[Stored entries]
------------------------
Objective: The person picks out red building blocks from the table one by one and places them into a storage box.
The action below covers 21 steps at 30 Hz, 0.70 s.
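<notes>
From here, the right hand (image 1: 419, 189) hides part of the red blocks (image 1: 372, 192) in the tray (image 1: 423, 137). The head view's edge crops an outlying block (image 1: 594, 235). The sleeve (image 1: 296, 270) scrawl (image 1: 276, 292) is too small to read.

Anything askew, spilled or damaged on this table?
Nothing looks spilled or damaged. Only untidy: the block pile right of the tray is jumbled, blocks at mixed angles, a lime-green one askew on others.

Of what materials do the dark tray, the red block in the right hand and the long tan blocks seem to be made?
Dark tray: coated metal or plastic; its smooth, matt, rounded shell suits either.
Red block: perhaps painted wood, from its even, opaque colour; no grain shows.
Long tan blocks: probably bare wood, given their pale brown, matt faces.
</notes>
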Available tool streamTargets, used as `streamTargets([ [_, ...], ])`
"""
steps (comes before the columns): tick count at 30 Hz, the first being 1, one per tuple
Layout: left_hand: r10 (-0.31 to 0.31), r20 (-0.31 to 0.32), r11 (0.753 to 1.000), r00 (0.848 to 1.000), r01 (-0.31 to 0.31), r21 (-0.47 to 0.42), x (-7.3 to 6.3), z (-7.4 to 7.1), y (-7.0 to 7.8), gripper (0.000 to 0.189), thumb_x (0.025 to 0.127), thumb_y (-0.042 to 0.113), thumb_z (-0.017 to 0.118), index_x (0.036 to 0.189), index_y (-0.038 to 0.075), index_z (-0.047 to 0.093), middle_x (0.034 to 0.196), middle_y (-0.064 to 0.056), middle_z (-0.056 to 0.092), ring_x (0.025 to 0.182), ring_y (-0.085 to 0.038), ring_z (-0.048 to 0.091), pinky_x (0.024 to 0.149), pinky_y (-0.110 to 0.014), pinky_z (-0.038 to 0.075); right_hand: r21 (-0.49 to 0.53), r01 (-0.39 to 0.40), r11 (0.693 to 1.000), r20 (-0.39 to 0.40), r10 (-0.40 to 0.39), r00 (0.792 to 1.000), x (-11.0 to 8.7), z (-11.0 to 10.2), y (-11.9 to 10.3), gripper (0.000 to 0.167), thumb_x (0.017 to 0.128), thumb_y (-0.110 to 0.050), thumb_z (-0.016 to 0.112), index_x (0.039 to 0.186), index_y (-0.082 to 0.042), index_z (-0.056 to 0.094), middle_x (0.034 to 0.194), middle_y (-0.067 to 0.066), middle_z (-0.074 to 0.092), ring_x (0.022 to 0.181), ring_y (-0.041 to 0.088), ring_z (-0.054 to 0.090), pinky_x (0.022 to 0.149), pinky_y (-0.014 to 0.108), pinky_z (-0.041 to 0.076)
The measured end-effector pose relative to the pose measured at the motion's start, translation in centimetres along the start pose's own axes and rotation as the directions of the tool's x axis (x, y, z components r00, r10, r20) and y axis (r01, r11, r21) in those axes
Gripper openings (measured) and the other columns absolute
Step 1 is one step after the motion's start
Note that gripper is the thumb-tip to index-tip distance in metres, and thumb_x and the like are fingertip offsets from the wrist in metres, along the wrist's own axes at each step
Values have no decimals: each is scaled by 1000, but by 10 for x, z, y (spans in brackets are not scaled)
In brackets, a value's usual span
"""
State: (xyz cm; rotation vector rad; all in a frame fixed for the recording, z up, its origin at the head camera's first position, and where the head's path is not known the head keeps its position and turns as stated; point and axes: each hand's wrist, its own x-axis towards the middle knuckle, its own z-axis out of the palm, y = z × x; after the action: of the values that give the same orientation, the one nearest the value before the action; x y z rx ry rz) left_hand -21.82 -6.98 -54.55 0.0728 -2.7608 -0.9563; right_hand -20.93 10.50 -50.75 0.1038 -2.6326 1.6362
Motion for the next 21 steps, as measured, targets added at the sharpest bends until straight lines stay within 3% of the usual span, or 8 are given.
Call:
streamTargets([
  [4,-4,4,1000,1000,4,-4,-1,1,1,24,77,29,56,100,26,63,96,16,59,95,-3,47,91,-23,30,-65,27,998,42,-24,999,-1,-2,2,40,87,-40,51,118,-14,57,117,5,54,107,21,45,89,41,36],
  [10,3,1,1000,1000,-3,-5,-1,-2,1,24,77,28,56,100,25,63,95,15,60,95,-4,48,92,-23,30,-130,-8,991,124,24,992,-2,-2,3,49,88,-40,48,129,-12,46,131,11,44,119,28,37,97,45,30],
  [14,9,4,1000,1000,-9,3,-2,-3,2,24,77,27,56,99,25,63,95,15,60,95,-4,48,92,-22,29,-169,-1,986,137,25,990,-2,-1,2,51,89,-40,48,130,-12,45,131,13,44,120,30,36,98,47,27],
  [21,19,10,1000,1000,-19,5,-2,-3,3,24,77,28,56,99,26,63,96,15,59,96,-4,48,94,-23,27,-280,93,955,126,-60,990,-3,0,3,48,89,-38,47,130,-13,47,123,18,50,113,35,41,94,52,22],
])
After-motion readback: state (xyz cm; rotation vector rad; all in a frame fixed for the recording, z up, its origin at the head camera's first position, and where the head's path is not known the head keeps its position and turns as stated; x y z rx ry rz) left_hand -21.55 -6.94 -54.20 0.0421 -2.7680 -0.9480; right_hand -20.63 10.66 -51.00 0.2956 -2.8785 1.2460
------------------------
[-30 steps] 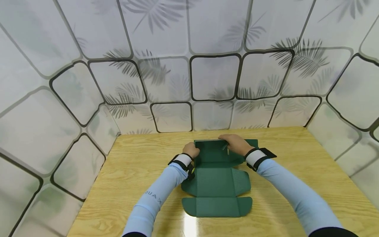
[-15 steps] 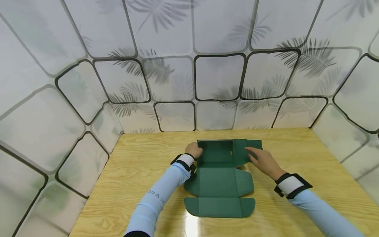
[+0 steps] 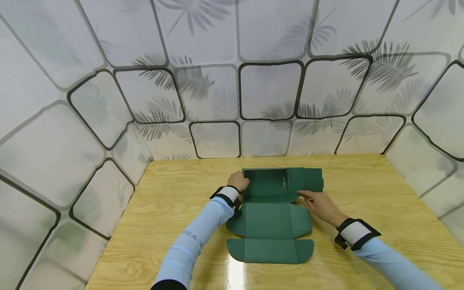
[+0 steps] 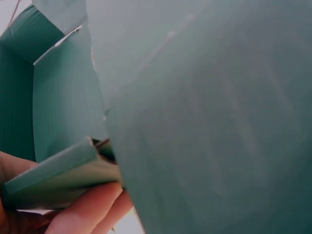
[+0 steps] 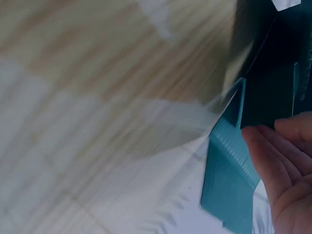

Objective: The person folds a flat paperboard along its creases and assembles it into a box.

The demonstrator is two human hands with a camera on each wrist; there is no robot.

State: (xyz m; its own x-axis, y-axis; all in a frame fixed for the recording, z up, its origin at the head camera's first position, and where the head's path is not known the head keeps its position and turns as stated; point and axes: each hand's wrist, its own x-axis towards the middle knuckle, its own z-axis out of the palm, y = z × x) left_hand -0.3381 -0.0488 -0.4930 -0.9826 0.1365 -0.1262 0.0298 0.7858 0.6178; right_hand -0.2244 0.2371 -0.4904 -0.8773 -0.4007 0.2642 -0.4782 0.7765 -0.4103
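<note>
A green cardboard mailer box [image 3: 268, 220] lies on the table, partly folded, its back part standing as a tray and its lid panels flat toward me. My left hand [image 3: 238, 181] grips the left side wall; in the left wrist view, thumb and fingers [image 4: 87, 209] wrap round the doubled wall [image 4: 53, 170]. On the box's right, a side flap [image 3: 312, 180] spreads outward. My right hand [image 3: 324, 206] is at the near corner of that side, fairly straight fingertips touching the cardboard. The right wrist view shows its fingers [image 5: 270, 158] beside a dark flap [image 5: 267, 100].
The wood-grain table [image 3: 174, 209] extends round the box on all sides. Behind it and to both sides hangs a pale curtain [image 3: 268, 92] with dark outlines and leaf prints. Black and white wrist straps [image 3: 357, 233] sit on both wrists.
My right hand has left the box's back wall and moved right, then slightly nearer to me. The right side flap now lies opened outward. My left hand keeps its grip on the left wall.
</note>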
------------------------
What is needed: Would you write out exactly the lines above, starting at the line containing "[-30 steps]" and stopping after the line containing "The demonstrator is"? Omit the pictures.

Answer for this exercise:
[-30 steps] 
[-15 steps] 
[+0 steps] 
[+0 steps] 
[+0 steps] 

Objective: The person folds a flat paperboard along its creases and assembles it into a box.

The demonstrator is two human hands with a camera on each wrist; there is no robot.

Output for the exercise is complete.